MATERIAL PROVIDED —
^^^^^^^^^^^^^^^^

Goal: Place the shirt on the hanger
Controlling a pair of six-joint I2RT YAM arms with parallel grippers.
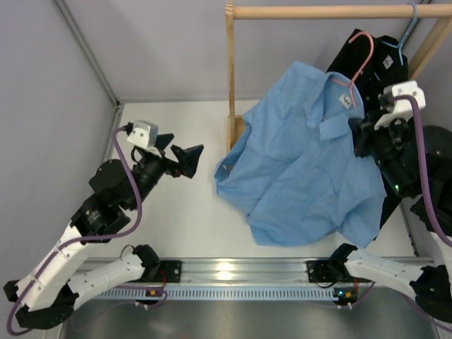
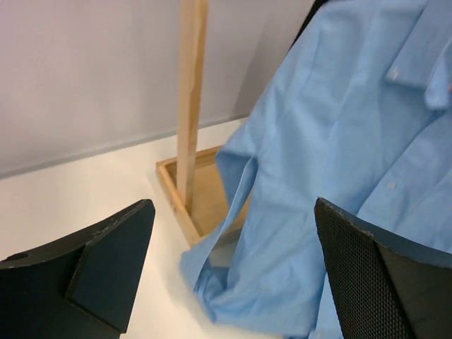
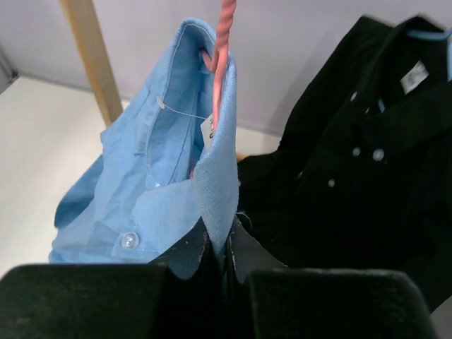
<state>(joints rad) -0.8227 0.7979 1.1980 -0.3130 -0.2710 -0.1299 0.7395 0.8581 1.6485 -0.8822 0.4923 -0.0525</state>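
Observation:
The light blue shirt (image 1: 304,162) hangs spread out, its lower part lying on the white table. The pink wire hanger (image 1: 359,60) rises out of its collar, its hook free below the wooden rail. My right gripper (image 1: 361,134) is shut on the shirt's collar (image 3: 219,191) beside the hanger's twisted neck (image 3: 224,42). My left gripper (image 1: 192,161) is open and empty, a short way left of the shirt's sleeve (image 2: 233,275), its fingers (image 2: 106,261) apart.
A wooden rack stands at the back with a rail (image 1: 325,11), a post (image 1: 230,78) and a base tray (image 2: 176,191). A black shirt (image 1: 381,56) hangs on a pale blue hanger (image 1: 408,28) at the right, close behind my right gripper.

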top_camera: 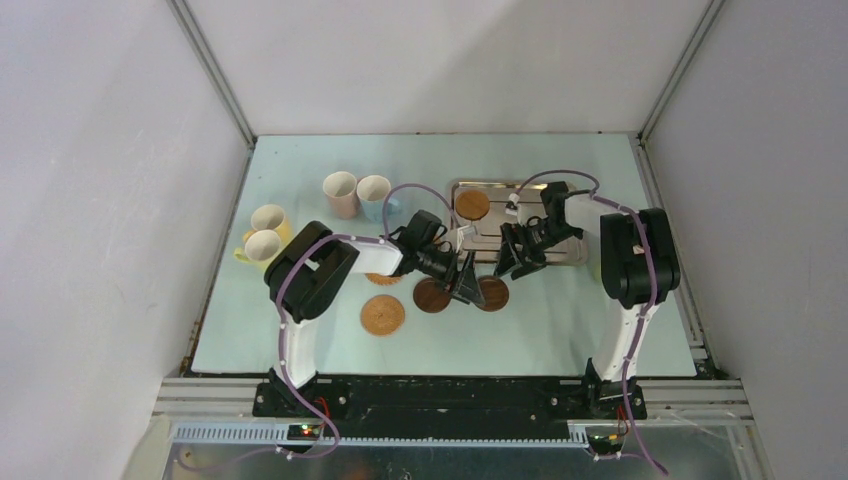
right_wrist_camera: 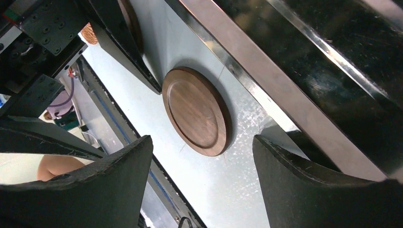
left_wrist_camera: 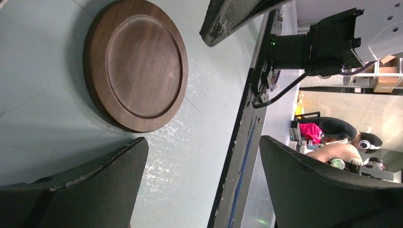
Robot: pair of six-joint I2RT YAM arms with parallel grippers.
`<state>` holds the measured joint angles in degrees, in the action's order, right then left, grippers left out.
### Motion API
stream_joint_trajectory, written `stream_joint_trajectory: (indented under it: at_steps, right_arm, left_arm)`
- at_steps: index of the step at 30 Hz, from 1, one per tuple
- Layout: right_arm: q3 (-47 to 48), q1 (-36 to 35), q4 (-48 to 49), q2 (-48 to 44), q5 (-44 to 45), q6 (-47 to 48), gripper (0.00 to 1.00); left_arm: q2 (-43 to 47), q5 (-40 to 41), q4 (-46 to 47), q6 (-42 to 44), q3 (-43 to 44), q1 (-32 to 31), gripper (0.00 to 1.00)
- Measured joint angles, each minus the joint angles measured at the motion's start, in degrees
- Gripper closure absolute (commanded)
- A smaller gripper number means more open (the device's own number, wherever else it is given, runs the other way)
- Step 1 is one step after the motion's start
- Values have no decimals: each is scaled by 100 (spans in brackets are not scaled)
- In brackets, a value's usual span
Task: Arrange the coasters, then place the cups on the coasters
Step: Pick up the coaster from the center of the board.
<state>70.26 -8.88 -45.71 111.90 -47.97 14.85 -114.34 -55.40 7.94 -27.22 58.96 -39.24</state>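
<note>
Since one light coaster point(top_camera: 472, 204) sits on the tray point(top_camera: 492, 222), I'm mid-arranging. My left gripper point(left_wrist_camera: 203, 142) and right gripper point(right_wrist_camera: 202, 142) gape empty; I'd fetch it next.

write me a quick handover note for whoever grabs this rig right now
left gripper: open, empty, low between the two dark coasters.
right gripper: open, empty, at the tray's near edge.
tan coasters: one in the tray, one on the table near front, one half under the left arm.
cups: pink, blue, two yellow, back left, all off coasters.
left to do: finish arranging coasters, then seat cups.
</note>
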Motion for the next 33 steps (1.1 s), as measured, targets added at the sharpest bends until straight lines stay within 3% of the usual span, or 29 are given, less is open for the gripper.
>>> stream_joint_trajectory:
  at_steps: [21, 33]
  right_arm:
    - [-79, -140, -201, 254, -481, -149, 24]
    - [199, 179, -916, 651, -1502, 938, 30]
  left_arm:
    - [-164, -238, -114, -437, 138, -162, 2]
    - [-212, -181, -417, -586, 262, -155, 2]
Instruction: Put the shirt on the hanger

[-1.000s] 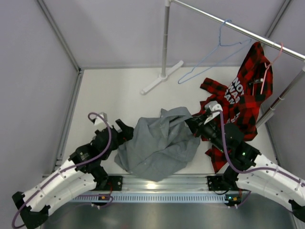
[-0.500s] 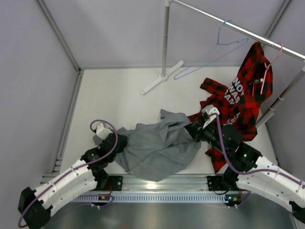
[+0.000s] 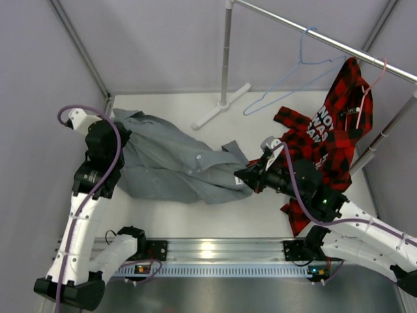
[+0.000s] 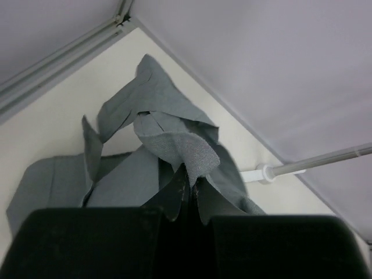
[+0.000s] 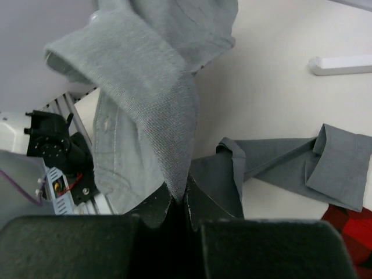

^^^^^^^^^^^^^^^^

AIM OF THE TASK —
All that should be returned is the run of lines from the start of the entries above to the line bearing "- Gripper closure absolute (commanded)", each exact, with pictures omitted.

ANSWER FOR THE TASK —
Goal: Place the shirt on the hanger
Controlling a pair of six-joint I2RT YAM arms with parallel grippers.
<state>(joints rad) -0.8227 0.7979 1.1980 -0.3130 -0.2710 -0.1299 0.7395 0.8581 1.6485 -0.8822 0.4923 -0.0525</state>
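Observation:
The light blue shirt (image 1: 304,162) hangs spread out, its lower part lying on the white table. The pink wire hanger (image 1: 359,60) rises out of its collar, its hook free below the wooden rail. My right gripper (image 1: 361,134) is shut on the shirt's collar (image 3: 219,191) beside the hanger's twisted neck (image 3: 224,42). My left gripper (image 1: 192,161) is open and empty, a short way left of the shirt's sleeve (image 2: 233,275), its fingers (image 2: 106,261) apart.
A wooden rack stands at the back with a rail (image 1: 325,11), a post (image 1: 230,78) and a base tray (image 2: 176,191). A black shirt (image 1: 381,56) hangs on a pale blue hanger (image 1: 408,28) at the right, close behind my right gripper.
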
top_camera: 
right_wrist_camera: 
left_wrist_camera: 
Robot: pair of six-joint I2RT YAM arms with parallel grippers.
`<state>` holds the measured joint angles in degrees, in the action's order, right then left, grippers left out.
### Motion API
stream_joint_trajectory, written `stream_joint_trajectory: (indented under it: at_steps, right_arm, left_arm)`
- at_steps: index of the step at 30 Hz, from 1, one per tuple
- Layout: right_arm: q3 (-47 to 48), q1 (-36 to 35), q4 (-48 to 49), q2 (-48 to 44), q5 (-44 to 45), q6 (-47 to 48), gripper (0.00 to 1.00); left_arm: q2 (-43 to 47), q5 (-40 to 41), q4 (-46 to 47), q6 (-42 to 44), q3 (-43 to 44), q1 (-32 to 31), gripper (0.00 to 1.00)
- Measured joint angles, each minus the joint angles measured at the motion's start, in degrees
- Gripper closure absolute (commanded)

The answer has been given, and the exercise is done.